▶ DATA FOR THIS EXERCISE
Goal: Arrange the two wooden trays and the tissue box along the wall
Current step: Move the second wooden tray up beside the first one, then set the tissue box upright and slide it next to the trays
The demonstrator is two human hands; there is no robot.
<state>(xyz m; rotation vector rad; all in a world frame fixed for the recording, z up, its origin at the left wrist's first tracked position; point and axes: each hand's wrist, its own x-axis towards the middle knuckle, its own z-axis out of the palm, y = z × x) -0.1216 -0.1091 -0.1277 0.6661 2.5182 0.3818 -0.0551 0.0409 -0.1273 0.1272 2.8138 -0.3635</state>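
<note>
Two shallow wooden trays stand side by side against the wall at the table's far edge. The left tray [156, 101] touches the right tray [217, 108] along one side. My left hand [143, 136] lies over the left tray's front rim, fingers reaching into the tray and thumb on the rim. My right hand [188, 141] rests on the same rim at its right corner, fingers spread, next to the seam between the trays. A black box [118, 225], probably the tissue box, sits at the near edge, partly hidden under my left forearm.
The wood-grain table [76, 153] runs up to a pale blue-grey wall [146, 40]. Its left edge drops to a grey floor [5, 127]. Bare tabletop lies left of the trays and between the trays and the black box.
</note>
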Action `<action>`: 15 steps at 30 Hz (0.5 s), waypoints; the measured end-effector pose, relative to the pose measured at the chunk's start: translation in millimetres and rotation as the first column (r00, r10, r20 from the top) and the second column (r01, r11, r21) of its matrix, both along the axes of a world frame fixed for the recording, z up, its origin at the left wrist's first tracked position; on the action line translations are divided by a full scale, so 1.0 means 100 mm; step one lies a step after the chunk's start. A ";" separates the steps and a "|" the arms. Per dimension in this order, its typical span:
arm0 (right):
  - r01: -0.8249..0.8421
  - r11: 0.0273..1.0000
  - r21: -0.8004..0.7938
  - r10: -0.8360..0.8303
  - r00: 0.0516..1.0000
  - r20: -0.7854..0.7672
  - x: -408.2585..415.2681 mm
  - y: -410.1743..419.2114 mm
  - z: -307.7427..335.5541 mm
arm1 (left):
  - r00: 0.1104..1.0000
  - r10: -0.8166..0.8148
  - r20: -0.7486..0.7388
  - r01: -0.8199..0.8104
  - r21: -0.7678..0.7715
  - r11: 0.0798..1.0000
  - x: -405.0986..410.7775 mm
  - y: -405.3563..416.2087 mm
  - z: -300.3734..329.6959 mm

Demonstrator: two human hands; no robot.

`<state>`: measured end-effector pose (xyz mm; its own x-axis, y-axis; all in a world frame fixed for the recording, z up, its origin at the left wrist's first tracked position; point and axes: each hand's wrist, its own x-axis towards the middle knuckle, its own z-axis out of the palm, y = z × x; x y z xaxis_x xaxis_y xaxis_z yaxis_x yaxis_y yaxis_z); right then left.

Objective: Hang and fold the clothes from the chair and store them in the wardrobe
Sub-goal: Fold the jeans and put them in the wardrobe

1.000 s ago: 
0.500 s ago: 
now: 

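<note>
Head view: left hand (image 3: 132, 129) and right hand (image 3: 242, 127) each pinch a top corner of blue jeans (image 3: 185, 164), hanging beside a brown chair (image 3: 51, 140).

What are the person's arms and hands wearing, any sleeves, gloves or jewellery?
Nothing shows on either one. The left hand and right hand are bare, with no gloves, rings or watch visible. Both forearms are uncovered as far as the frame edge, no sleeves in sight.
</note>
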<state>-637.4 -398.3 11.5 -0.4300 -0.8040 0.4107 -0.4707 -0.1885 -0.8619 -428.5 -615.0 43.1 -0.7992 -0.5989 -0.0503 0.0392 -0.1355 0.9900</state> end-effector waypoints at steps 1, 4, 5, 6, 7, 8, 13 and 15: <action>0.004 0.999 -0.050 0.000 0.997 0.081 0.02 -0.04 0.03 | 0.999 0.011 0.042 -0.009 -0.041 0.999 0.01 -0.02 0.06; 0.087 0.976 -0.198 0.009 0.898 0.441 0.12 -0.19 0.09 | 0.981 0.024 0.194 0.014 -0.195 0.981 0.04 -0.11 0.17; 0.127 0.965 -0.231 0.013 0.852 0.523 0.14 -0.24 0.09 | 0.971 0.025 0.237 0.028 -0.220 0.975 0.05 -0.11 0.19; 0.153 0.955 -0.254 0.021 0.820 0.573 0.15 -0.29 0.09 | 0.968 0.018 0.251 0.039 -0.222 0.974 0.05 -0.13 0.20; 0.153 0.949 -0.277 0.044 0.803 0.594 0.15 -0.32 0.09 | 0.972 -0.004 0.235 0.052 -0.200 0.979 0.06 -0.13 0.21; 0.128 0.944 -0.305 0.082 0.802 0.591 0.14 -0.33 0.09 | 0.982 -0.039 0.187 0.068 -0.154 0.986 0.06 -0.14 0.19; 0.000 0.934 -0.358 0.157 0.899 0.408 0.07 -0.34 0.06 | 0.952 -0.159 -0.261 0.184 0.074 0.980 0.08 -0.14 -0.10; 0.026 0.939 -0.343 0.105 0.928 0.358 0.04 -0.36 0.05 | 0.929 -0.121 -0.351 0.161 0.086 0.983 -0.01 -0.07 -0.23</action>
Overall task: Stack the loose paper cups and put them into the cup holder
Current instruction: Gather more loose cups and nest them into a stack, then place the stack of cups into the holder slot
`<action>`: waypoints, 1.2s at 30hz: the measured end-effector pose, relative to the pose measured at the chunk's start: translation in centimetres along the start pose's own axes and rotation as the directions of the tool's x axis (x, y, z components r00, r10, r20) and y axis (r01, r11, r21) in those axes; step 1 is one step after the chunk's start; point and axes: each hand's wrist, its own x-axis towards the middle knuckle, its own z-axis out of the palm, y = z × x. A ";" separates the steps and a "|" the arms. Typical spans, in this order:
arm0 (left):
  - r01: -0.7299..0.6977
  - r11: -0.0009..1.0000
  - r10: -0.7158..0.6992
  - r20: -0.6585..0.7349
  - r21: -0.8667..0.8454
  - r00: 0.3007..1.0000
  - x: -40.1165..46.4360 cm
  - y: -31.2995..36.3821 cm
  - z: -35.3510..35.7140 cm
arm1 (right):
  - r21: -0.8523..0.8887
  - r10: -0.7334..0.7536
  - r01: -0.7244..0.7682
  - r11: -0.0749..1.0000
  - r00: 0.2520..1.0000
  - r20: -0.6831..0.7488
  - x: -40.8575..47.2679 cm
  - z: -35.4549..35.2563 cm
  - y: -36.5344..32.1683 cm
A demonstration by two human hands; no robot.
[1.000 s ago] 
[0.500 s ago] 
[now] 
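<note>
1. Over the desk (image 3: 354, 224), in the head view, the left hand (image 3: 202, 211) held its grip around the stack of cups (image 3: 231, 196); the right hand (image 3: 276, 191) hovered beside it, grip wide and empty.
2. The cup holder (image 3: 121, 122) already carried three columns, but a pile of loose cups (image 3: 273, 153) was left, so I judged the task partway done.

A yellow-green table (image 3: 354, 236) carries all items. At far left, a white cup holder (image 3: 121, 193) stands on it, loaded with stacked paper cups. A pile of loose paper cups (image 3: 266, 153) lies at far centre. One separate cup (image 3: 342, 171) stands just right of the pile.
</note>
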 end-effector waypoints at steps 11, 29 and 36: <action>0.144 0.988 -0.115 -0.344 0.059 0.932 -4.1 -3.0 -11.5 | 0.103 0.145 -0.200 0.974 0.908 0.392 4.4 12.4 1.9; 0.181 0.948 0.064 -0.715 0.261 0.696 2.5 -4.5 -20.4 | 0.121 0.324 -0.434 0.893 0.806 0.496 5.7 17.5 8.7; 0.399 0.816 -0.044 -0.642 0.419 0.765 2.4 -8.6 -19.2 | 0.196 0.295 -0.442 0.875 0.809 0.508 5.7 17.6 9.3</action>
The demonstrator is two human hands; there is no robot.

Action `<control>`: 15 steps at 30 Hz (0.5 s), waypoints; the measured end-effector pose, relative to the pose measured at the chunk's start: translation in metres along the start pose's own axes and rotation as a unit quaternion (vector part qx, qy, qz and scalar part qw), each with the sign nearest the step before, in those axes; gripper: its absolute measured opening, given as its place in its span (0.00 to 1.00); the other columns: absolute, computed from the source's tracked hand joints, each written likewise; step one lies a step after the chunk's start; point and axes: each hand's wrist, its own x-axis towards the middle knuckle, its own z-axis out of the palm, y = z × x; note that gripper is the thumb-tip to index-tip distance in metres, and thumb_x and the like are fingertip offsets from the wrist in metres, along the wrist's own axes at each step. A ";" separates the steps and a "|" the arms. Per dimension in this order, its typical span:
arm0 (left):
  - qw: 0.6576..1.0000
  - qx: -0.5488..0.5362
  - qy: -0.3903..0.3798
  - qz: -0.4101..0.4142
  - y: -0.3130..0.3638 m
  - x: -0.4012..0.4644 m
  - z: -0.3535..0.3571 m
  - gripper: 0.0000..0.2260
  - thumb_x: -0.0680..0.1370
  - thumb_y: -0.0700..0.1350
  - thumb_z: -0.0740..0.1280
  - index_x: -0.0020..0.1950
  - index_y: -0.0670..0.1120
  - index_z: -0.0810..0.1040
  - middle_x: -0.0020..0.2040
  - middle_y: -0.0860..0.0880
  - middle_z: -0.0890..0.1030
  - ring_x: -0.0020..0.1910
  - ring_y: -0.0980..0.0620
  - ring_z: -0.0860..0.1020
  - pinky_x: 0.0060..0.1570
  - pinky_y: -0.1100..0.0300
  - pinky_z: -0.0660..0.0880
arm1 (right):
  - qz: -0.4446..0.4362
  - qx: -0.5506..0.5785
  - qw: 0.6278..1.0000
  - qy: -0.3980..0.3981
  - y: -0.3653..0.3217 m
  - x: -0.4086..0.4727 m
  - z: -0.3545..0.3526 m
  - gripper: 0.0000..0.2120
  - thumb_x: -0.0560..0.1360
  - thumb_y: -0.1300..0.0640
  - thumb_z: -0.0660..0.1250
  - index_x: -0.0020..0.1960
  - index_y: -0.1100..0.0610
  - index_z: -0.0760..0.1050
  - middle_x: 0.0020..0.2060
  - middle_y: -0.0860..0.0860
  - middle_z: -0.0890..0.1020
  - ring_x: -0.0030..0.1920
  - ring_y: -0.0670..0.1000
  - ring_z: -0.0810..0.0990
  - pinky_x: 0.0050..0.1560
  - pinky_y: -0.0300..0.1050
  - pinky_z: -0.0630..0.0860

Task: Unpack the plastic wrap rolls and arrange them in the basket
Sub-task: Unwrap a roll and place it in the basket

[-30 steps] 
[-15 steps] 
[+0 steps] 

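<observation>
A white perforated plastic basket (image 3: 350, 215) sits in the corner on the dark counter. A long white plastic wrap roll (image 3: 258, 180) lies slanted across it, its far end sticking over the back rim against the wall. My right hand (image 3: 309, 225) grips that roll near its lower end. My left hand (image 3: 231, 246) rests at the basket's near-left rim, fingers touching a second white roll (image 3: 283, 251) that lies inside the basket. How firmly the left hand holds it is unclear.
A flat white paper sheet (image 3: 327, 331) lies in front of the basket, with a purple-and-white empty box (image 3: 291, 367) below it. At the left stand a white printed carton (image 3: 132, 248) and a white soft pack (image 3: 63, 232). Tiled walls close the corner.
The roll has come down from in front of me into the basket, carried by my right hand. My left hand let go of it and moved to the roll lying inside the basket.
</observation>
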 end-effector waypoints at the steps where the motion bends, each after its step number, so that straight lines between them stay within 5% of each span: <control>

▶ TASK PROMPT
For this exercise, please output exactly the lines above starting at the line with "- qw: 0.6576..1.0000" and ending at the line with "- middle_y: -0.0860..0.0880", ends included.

▶ WRITTEN SOLUTION
  - qw: 0.6576..1.0000
  - qx: -0.5488..0.5362
  - qy: -0.3903..0.3798
  - qz: -0.4101..0.4142
  - y: -0.3130..0.3638 m
  - x: -0.4012..0.4644 m
  - z: -0.3535..0.3571 m
  - gripper: 0.0000..0.2260
  - thumb_x: -0.0680..0.1370
  - thumb_y: -0.0700..0.1350
  - thumb_z: -0.0740..0.1280
  - index_x: -0.0020..0.1950
  - index_y: -0.0670..0.1120
  - index_z: -0.0810..0.1040
  - middle_x: -0.0020..0.2040
  - middle_y: -0.0860..0.0880

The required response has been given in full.